Set the images aside and retype the whole listing exactly.

##########

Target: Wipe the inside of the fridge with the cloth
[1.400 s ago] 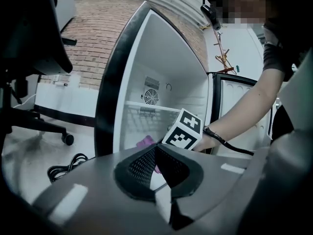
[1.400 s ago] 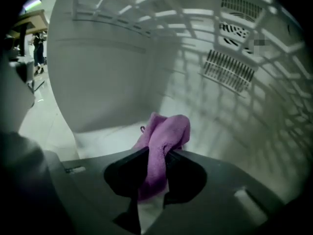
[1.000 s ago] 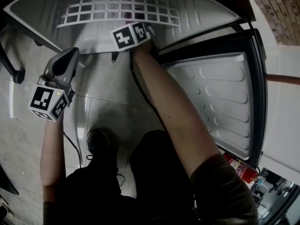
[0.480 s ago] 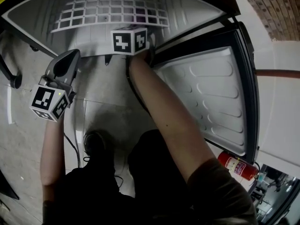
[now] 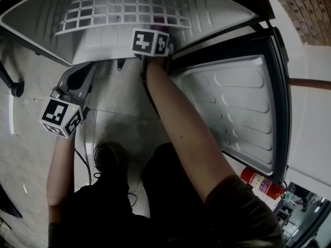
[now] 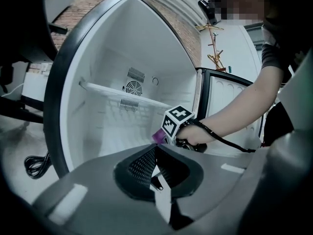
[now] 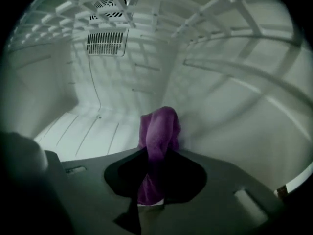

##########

_Solution to the problem_.
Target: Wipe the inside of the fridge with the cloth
[1.400 s ago] 
[1.400 s ago] 
[1.000 s ago] 
[0.480 s ago] 
[now] 
[now] 
[now] 

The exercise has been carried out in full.